Mais la justice ou la justification qui est par la foi consiste à placer sa confiance et son espoir en Christ seul ou en Dieu par Christ. Si tu confesses le Seigneur Jésus-Christ de ta bouche et que tu croies en ion cœur, etc., (v. 6-11). Il n’est question, dans cet important passage, d’aucune espèce d’œuvres, pas plus de celles de la foi que de celles de la loi ; d’aucune justice propre, pas plus de celle qui procède des principes les plus élevés et les plus purs que de celle qui repose sur des mobiles intéressés.

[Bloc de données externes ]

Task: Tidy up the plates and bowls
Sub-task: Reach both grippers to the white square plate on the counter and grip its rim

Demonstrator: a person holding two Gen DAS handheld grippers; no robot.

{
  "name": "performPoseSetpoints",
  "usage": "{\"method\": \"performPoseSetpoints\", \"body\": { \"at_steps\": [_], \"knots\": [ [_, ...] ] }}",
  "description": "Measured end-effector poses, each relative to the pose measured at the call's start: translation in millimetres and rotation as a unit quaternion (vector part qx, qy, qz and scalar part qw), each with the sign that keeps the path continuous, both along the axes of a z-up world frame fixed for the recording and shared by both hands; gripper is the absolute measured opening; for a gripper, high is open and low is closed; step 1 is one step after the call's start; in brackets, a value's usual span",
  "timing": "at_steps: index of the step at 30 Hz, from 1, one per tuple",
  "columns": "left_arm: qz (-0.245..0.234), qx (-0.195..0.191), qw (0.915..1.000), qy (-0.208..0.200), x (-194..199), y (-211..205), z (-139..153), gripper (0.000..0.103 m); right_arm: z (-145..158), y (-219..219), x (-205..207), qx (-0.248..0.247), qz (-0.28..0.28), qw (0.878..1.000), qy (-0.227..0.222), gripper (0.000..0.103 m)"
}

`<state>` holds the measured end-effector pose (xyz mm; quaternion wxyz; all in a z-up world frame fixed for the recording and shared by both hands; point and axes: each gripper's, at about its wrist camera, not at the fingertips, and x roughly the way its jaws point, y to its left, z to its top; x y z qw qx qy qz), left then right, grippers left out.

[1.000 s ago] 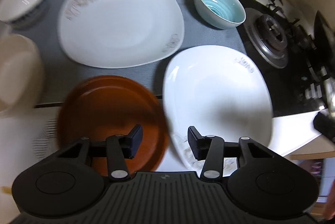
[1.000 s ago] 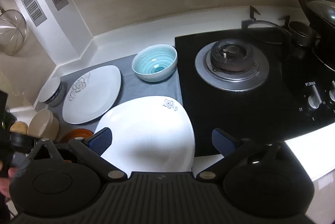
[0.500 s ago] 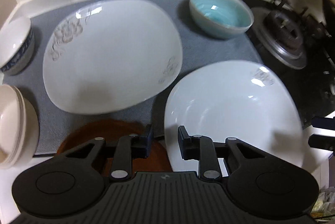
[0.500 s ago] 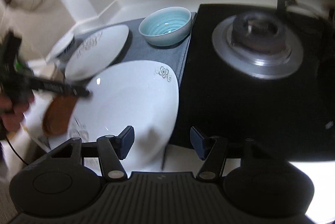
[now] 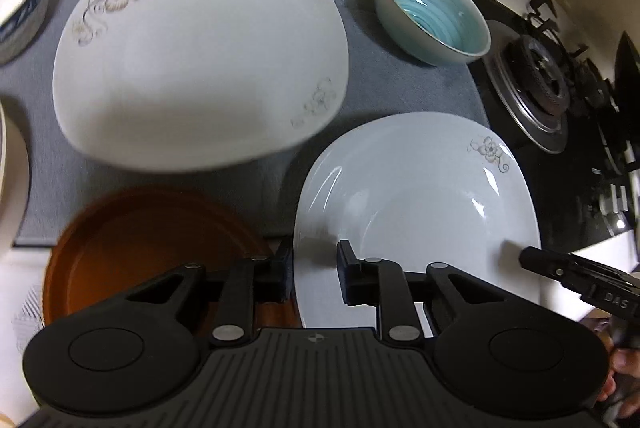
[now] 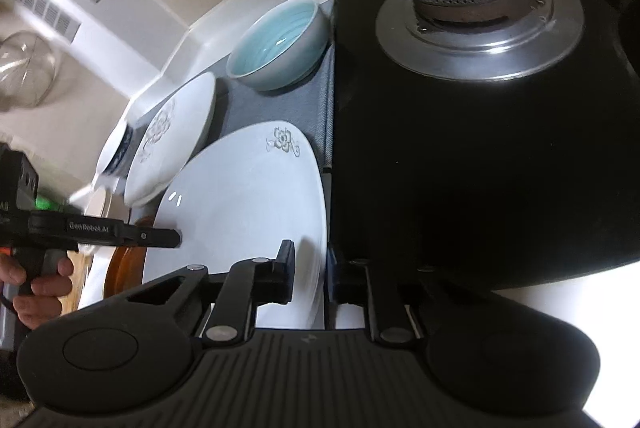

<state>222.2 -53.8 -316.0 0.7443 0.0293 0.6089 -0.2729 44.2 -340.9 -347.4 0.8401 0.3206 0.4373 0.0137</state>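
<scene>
Presently the near white plate (image 5: 416, 204) sits beside the stove (image 6: 480, 108), half off the grey mat (image 5: 380, 76). Glazed, rigid, slippery, breakable: hold its rims. Your left claw (image 5: 314, 270) and right claw (image 6: 310, 270) are closing across opposite rims.

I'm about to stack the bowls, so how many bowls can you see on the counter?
3, perhaps more hidden. A light blue bowl stands on the grey mat beside the stove. A blue-patterned bowl sits at the mat's far left. A cream bowl shows partly at the left edge.
</scene>
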Motion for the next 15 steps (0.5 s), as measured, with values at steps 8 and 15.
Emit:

Quoique ces œuvres et cette justice soient toujours impliquées dans la pensée de l’apôtre, il les laisse ou les jette toujours à l’écart lorsqu’il s’agit de la justification ; prétention ou répudiation absolument inexplicable — je ne me lasserai pas de le redire — dans l’hypothèse que nous discutons. Car, dans la définition même de sa doctrine, saint Paul n’en pouvait négliger ainsi l’élément essentiel, le trait caractéristique et constitutif. Si la justification par la foi avait, suivant lui, sa base et sa matière dans les dispositions morales que la foi produit, dans la direction spirituelle qu’elle imprime aux âmes ; si elle n’était que l’obéissance de la foi elle-même, comment se fait-il qu’il se taise constamment là-dessus lorsque tout le conduisait et l’engageait à en parler ? Pourquoi omet-il ce point capital et dans le passage qui nous occupe et dans tous ceux où il expose le grand dogme évangélique, et dans les cas même où les accusations contre lesquelles il avait à se défendre lui faisaient un devoir et un besoin de le relever ? D’où vient que nulle part il ne formule catégoriquement l’idée qui aurait été la sienne, et qu’il s’exprime partout de manière à en éveiller une tout autre ? Sans doute, saint Paul, comme tous les écrivains sacrés, pose en fait l’absolue nécessité de la sanctification et il la suppose ici. Cela n’est ni contestable ni contesté. Mais dans les textes relatifs à la justification, loin de la placer sur le premier plan, comme le veulent et le font les théories objet de notre examen, loin même de la porter en ligne de compte, il l’exclut sous la dénomination générale d’œuvres, dans laquelle il renferme les actes de la moralité et de la piété la plus haute tout autant que eaux du formalisme légal. Nous chercherions vainement un langage et un procédé semblables chez les partisans de l’opinion qu’on lui attribue. Le trait que saint Paul laisse dans l’ombre ou jette à l’écart est celui qui domine constamment chez eux ; et cela doit être logiquement, nécessairement, puisque c’est le trait constitutif ? D’où vient donc, je le répète, que cela n’est pas chez saint Paul ?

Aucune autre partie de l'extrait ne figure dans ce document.